Exercise directions: The answer must be a single number: how many lines in the entries below contain the word "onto".

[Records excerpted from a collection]
····················

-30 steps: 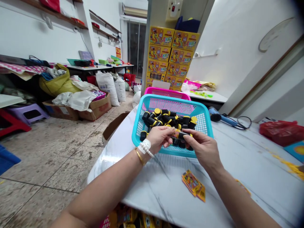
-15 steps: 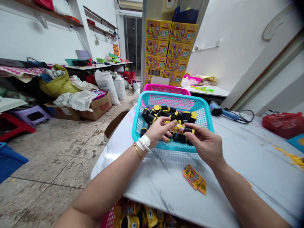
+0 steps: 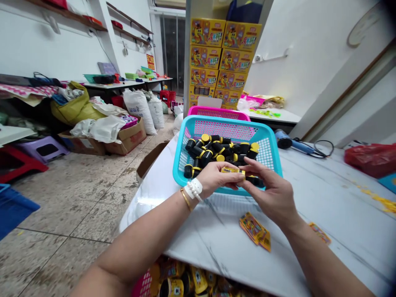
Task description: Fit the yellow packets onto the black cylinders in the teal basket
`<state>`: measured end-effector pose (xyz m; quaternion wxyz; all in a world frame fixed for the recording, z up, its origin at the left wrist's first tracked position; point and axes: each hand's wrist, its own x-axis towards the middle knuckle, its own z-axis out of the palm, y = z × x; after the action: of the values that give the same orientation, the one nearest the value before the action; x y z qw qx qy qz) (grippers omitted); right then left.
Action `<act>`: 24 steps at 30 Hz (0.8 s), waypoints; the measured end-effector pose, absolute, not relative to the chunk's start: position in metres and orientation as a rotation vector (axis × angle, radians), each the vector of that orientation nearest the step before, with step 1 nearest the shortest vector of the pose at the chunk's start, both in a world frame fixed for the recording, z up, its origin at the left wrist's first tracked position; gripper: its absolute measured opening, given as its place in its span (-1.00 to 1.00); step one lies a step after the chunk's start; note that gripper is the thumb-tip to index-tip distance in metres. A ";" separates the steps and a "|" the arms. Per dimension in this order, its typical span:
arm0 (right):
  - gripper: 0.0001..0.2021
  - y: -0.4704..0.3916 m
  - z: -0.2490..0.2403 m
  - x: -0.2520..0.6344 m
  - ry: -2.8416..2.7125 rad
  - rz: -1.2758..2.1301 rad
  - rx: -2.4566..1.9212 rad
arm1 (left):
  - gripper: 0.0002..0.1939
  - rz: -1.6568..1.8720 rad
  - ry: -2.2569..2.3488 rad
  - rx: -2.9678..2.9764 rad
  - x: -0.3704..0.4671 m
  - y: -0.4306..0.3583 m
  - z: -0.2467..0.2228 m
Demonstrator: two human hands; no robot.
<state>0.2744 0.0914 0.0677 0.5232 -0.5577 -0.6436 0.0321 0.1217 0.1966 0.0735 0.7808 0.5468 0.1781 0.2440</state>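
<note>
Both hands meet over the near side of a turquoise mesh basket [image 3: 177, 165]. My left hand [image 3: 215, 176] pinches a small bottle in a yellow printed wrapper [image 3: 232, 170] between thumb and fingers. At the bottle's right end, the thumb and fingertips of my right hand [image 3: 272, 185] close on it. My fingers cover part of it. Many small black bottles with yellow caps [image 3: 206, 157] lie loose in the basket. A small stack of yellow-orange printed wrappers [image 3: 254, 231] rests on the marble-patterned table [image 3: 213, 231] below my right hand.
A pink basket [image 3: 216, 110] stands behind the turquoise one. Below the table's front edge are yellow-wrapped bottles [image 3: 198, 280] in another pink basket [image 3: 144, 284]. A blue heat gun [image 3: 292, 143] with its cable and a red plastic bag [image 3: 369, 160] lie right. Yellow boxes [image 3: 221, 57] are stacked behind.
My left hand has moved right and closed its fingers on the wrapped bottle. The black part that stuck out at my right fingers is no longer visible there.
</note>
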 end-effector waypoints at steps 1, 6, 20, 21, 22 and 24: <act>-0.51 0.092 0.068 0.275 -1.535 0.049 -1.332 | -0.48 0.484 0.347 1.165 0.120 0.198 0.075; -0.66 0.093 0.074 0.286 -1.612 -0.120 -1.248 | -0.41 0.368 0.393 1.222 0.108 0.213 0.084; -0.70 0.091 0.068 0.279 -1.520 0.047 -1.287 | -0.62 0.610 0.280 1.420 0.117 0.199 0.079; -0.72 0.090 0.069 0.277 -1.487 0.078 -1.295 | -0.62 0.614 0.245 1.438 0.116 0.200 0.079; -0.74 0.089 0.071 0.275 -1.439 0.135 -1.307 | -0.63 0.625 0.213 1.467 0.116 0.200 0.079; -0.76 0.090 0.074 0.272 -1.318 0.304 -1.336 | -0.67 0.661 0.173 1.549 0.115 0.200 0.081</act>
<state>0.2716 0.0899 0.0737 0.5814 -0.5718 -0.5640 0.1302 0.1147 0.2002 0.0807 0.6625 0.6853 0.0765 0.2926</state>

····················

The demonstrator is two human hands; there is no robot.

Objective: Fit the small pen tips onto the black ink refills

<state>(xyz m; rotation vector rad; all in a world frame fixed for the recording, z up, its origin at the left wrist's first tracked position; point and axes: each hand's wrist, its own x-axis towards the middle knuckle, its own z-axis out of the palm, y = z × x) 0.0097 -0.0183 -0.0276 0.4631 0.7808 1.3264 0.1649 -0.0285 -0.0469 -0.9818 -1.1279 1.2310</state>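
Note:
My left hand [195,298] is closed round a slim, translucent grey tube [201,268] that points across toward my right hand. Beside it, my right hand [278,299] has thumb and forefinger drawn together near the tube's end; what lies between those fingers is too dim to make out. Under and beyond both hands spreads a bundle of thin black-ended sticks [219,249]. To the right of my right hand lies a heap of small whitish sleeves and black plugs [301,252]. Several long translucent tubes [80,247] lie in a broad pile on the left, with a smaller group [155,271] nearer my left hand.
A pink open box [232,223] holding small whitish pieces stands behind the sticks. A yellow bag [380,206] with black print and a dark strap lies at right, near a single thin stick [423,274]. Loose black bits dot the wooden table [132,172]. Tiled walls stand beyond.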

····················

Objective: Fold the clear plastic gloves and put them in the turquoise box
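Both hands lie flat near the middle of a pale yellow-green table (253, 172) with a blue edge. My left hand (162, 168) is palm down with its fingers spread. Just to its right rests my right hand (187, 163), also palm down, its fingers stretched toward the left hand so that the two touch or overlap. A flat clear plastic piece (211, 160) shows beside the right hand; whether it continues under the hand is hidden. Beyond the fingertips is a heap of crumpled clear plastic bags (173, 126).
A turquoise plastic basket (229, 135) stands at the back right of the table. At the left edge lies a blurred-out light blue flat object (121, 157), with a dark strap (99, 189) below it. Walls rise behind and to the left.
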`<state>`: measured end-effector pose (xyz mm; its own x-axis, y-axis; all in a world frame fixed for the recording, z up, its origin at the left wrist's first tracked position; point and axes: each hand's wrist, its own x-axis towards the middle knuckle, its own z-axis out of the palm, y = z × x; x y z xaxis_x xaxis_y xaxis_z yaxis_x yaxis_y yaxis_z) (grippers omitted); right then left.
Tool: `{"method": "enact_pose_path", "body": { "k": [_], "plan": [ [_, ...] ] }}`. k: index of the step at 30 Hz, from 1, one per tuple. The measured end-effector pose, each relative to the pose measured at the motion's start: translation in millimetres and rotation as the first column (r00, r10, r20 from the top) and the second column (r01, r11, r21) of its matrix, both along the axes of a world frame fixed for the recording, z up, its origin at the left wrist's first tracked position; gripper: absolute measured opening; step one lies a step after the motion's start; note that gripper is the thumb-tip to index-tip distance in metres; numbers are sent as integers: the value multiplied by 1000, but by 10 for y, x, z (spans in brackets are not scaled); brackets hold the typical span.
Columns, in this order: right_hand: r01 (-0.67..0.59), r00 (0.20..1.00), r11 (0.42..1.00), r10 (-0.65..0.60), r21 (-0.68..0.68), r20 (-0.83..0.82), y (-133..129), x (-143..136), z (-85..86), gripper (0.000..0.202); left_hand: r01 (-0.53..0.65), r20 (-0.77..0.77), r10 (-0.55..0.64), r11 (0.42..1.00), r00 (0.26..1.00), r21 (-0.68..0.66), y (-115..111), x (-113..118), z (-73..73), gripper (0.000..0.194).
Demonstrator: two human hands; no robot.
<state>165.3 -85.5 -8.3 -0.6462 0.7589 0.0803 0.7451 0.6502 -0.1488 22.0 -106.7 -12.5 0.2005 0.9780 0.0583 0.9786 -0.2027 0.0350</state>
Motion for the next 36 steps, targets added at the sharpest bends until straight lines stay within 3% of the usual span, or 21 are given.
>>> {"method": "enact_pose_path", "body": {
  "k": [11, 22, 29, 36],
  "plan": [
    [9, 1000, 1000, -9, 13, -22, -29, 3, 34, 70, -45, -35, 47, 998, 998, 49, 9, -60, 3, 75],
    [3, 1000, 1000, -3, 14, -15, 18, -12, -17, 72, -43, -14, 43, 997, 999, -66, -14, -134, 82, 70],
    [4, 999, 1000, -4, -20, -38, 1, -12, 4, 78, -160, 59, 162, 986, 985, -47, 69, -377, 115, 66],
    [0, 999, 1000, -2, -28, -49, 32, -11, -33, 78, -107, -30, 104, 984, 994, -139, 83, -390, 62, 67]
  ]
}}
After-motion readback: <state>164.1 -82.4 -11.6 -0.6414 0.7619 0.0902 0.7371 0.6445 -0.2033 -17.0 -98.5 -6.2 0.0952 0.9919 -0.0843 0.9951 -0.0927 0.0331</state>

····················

Written response: 2